## WORK REQUIRED
The data that follows must be transcribed in full and exactly, minus the pictures.

## DATASET EXCERPT
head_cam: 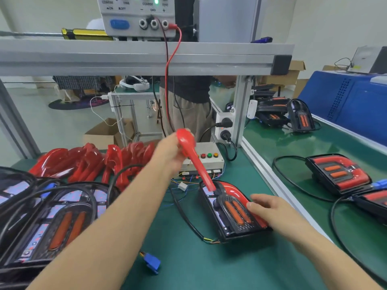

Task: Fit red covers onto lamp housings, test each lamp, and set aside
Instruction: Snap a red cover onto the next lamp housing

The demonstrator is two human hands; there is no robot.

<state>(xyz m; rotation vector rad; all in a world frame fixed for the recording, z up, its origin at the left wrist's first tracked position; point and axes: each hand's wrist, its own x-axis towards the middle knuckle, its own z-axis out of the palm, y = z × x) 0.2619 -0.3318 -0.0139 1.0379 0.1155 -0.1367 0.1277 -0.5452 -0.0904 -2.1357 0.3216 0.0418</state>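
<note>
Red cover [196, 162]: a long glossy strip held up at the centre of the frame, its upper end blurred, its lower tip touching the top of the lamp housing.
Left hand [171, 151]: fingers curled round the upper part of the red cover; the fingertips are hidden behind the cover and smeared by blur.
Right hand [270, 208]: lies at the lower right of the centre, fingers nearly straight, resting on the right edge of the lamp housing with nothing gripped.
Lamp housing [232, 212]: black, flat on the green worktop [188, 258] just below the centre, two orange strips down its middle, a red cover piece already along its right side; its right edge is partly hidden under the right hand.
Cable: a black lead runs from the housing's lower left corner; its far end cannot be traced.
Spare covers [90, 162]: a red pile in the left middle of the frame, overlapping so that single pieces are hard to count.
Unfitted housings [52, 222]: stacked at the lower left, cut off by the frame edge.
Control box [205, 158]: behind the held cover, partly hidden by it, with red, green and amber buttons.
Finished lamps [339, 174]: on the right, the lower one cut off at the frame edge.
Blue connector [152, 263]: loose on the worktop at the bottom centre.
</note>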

## EXERCISE ANSWER
head_cam: 

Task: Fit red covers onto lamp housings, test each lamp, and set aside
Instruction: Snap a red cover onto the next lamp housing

The demonstrator is two human hands; there is no robot.

<state>(xyz m; rotation vector rad; all in a world frame fixed for the recording, z up, its origin at the left wrist's first tracked position; point and axes: each hand's wrist, its own x-axis towards the middle knuckle, its own z-axis out of the palm, y = z × x) 0.2619 -0.3318 -0.0139 1.0379 0.1155 -0.1367 0.1277 -0.5452 -0.0904 -2.1357 0.3216 0.0418</state>
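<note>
Red cover [196, 162]: a long glossy strip held up at the centre of the frame, its upper end blurred, its lower tip touching the top of the lamp housing.
Left hand [171, 151]: fingers curled round the upper part of the red cover; the fingertips are hidden behind the cover and smeared by blur.
Right hand [270, 208]: lies at the lower right of the centre, fingers nearly straight, resting on the right edge of the lamp housing with nothing gripped.
Lamp housing [232, 212]: black, flat on the green worktop [188, 258] just below the centre, two orange strips down its middle, a red cover piece already along its right side; its right edge is partly hidden under the right hand.
Cable: a black lead runs from the housing's lower left corner; its far end cannot be traced.
Spare covers [90, 162]: a red pile in the left middle of the frame, overlapping so that single pieces are hard to count.
Unfitted housings [52, 222]: stacked at the lower left, cut off by the frame edge.
Control box [205, 158]: behind the held cover, partly hidden by it, with red, green and amber buttons.
Finished lamps [339, 174]: on the right, the lower one cut off at the frame edge.
Blue connector [152, 263]: loose on the worktop at the bottom centre.
</note>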

Nothing more remains to be done for this exercise.